This page organizes papers related to artificial intelligence published around the world. This page is summarized using Google Gemini and is operated on a non-profit basis. The copyright of the paper belongs to the author and the relevant institution. When sharing, simply cite the source.
Visible Yet Unreadable: A Systematic Blind Spot of Vision Language Models Across Writing Systems
Created by
Haebom
Author
Jie Zhang, Ting Xu, Gelei Deng, Runyi Hu, Han Qiu, Tianwei Zhang, Qing Guo, Ivor Tsang
Outline
This paper investigates the limitations of visual language models (VLMs) in recognizing text. While humans readily recognize words even when text is fragmented, fused, or partially occluded, state-of-the-art VLMs significantly degrade in these environments. This study evaluates the text recognition capabilities of VLMs by building a benchmark inspired by psychological experiments using Chinese ideographs and English alphabetic words.
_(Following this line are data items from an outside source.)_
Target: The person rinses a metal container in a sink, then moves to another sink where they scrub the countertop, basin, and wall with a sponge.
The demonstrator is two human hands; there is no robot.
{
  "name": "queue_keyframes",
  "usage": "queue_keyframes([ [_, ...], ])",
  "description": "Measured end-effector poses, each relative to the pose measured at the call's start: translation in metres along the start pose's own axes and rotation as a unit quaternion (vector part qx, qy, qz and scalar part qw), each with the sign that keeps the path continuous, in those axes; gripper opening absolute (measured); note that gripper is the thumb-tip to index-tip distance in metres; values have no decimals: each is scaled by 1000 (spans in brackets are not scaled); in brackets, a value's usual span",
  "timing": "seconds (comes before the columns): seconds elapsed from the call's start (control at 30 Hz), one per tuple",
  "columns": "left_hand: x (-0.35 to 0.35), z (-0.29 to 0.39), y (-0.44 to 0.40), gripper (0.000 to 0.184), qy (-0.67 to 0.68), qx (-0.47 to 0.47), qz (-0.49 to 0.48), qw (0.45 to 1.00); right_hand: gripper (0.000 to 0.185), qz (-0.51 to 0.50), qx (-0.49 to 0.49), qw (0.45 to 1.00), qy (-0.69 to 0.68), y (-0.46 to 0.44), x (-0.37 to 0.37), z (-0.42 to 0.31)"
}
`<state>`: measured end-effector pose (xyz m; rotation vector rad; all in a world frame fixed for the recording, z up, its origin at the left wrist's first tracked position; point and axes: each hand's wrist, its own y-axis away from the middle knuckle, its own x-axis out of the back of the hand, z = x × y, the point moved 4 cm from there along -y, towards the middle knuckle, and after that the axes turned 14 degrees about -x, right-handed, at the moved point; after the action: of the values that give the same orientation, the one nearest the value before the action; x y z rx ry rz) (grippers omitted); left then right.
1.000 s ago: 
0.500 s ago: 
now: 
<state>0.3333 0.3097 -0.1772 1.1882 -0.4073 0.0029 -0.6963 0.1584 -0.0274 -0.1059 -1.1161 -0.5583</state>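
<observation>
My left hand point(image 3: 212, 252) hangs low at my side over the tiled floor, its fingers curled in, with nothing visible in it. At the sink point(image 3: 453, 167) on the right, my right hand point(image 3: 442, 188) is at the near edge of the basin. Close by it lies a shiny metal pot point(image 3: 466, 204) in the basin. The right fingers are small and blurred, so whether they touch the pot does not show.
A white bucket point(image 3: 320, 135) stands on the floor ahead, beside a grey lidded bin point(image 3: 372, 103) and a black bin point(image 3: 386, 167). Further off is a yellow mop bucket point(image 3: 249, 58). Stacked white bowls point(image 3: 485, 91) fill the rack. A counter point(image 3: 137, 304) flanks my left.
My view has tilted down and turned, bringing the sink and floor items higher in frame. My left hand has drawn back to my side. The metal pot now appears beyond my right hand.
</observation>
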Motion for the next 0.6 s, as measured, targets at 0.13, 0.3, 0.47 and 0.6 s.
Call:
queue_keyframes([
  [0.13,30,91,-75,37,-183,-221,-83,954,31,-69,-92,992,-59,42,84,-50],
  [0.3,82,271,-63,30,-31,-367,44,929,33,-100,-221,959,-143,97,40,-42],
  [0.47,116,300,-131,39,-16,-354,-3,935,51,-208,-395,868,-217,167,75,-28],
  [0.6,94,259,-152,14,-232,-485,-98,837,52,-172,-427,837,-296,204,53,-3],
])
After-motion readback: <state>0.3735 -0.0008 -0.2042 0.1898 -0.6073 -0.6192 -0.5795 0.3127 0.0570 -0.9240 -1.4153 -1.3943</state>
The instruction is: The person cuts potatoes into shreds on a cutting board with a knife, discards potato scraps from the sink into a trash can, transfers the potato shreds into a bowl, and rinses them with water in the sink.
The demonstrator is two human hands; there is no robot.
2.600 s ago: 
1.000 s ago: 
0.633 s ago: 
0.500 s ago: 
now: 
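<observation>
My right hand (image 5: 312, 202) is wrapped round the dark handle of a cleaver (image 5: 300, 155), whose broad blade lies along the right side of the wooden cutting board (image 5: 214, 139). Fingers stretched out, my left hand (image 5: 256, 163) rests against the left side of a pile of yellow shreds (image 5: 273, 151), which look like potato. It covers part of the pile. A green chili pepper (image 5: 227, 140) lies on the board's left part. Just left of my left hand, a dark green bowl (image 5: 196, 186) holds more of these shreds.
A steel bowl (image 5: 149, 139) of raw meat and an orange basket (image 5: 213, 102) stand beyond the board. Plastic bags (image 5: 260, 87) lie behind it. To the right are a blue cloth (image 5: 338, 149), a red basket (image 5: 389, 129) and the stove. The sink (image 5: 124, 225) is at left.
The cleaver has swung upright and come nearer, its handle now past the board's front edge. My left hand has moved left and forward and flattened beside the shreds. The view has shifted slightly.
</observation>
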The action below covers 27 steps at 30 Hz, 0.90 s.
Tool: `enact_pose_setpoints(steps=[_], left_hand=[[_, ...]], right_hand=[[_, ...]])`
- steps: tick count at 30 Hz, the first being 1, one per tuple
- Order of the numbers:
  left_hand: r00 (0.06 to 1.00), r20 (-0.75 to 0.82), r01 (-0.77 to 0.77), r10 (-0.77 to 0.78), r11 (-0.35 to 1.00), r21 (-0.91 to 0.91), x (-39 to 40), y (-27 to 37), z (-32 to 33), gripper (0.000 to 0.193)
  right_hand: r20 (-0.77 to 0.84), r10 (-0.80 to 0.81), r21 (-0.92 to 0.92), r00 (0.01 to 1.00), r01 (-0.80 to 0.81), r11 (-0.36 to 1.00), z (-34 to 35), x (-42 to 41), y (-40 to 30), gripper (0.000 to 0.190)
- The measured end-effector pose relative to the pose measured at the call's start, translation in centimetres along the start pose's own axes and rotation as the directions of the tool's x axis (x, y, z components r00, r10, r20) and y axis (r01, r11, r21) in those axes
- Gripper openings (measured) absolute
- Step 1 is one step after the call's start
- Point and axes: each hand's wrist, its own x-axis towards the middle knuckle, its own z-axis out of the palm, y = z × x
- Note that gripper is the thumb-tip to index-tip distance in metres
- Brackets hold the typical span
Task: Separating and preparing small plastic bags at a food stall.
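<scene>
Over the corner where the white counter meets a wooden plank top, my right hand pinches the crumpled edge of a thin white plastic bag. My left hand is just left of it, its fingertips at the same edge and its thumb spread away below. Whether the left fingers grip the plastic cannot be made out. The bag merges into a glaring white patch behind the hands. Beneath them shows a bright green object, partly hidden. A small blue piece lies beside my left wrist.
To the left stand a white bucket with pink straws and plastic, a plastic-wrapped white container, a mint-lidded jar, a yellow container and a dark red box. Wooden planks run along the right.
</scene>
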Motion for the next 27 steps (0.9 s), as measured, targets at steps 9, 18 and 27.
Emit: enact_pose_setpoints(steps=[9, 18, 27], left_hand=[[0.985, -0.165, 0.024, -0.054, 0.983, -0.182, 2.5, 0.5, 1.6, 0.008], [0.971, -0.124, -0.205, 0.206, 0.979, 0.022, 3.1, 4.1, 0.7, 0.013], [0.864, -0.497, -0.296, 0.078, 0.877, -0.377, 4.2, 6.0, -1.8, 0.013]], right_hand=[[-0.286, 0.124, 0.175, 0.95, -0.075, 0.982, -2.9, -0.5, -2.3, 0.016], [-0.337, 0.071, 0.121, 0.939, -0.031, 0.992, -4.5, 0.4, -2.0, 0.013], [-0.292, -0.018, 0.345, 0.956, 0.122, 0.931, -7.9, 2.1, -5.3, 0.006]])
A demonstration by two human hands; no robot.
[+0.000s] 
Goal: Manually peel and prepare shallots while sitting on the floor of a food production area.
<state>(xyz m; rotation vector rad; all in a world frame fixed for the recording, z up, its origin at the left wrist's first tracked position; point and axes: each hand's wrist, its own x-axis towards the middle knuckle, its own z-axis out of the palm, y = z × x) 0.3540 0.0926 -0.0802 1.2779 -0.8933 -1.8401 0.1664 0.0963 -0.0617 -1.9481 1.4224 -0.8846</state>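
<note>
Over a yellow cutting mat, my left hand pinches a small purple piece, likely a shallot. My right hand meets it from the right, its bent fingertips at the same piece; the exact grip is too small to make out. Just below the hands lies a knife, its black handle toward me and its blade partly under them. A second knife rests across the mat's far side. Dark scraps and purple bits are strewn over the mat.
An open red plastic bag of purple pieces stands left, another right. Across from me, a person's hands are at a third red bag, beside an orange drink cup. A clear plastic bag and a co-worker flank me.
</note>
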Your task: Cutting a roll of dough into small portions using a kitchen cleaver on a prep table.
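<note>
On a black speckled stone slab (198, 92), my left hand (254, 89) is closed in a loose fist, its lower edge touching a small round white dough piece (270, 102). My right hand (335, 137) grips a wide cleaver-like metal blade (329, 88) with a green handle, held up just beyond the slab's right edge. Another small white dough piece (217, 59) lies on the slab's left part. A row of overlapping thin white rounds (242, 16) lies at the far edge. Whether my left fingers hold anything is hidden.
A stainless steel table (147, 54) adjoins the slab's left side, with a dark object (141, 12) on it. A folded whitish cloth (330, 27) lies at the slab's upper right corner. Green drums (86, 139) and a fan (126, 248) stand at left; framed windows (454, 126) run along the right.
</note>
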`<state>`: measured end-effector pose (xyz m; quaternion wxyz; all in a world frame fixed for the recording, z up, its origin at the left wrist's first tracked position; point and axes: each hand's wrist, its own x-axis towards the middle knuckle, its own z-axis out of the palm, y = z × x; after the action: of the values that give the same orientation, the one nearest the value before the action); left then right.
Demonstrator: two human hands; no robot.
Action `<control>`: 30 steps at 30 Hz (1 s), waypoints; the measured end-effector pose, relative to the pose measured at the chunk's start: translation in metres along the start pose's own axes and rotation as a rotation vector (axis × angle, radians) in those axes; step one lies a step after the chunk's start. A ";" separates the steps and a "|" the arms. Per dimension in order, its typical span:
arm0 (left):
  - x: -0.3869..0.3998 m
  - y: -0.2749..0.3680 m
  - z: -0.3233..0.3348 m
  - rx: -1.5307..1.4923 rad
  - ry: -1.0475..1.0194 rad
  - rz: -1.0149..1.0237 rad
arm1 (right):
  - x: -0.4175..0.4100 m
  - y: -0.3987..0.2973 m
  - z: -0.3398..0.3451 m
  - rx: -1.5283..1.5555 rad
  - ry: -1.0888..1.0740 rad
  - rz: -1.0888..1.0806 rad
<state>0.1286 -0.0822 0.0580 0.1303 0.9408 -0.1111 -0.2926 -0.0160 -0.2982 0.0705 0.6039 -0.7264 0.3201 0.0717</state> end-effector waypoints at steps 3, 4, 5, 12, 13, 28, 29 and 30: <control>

Experimental results show that while VLMs leverage general visual invariance, they suffer from structural limitations that prevent them from relying on the constructive prior knowledge necessary for robust literacy.
Takeaways, Limitations
•
Takeaways:
◦
We discovered structural Limitations for VLM's character recognition ability.
◦
It presents specific challenges for deploying multi-modal systems in the areas of education, accessibility, cultural heritage, and security.
◦
We emphasize the need to propose architectures and training strategies that encode symbol segmentation, composition, and bindings between different scripts.
•
Limitations:
◦
The cause of the decline in VLM's letter recognition ability was not identified and was generalized as a structural limitation.
◦
The provided benchmarks and evaluation protocols do not guarantee generality to other languages and writing systems.
◦
It only raised the need without presenting a specific architecture or training strategy.